Selon lui, ces avancées, saluées par la communauté internationale, ont contribué à l’entrée du Togo au Conseil des gouverneurs de l’AIEA en 2025. Pour M. Klassou, ces quatre « forment un bouclier cohérent en faveur d’un plus haut niveau de sécurité ». Se référant à la catastrophe de Tchernobyl, il a rappelé que « face à des risques de telle ampleur, aucun État ne peut agir seul » et que « la solidarité internationale est la réponse la plus efficace et la plus humaine ». Il a enfin souligné que l’enjeu de ces textes est à la fois la protection des populations contre les risques radiologiques et le renforcement de la crédibilité du Togo comme partenaire fiable au sein de la communauté internationale.

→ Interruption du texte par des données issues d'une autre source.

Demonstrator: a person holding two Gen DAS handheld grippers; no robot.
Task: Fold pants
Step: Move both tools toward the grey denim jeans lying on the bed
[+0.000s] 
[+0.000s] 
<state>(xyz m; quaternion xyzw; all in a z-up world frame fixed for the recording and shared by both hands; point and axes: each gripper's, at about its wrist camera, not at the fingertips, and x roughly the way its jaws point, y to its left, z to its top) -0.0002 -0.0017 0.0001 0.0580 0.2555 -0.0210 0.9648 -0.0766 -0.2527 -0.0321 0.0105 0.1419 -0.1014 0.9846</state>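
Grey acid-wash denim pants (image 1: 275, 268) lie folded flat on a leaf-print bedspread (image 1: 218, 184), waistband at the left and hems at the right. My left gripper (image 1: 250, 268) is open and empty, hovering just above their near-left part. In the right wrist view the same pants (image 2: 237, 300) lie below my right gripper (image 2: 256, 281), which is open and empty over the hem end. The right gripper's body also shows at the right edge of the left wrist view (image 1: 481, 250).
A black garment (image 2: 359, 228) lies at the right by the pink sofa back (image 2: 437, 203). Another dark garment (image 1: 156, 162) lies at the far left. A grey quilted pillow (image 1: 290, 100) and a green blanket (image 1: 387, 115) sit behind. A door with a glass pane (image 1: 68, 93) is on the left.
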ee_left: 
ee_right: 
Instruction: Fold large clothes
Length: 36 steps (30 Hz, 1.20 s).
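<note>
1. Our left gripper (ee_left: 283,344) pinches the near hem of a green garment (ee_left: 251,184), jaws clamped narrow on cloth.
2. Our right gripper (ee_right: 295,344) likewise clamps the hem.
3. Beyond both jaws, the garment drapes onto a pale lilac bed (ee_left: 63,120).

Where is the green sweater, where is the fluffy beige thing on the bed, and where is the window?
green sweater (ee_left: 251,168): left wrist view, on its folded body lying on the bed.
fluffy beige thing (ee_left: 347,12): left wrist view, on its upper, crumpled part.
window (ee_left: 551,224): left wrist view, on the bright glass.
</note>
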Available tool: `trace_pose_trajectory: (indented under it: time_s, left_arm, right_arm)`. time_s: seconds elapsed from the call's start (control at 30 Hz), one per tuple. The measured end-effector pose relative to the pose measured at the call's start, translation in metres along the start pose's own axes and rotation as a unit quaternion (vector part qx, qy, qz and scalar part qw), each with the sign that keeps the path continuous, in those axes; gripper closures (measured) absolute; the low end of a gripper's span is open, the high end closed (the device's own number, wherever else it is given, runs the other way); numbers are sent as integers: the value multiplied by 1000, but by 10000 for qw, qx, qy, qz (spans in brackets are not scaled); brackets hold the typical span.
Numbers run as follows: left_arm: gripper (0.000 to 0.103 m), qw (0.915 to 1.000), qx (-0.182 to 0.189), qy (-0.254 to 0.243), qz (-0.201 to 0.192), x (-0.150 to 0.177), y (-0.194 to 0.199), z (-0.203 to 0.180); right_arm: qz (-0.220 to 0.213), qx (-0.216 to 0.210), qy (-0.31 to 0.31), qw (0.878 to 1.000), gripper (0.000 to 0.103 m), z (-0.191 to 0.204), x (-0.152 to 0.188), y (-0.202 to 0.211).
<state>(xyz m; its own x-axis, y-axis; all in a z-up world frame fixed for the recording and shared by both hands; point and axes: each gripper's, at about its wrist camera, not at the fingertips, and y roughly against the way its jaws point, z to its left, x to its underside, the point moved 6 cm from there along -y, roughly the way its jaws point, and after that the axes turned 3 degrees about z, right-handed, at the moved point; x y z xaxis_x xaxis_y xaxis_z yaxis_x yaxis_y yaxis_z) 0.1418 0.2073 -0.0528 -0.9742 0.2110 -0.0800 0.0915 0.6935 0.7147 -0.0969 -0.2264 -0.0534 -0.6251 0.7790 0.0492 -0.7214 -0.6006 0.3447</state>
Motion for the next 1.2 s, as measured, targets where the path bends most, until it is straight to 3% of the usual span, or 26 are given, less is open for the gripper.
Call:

Des enjeux stratégiques pour le Togo

De son côté, le commissaire du gouvernement, le ministre délégué chargé de l’Energie et des Ressources minières, M. Robert Kofi Messan Eklo, a remercié les députés pour l’approbation de ces textes majeurs qui permettront au Togo de bénéficier davantage de l’expertise technique et de l’accompagnement des instances internationales spécialisées, notamment de l’Agence Internationale de l’Energie Atomique (AIEA).

Sur le plan diplomatique, leur adoption traduit l’engagement du Togo à respecter les standards internationaux, en matière de sécurité nucléaire et de gestion des risques radiologiques. Selon le ministre Eklo, ces conventions s’inscrivent dans une démarche de modernisation de la gouvernance nationale des risques technologiques. Elles permettront de mieux préparer les institutions compétentes à faire face à d’éventuelles situations d’urgence et à développer une culture de sûreté conforme aux meilleures pratiques internationales.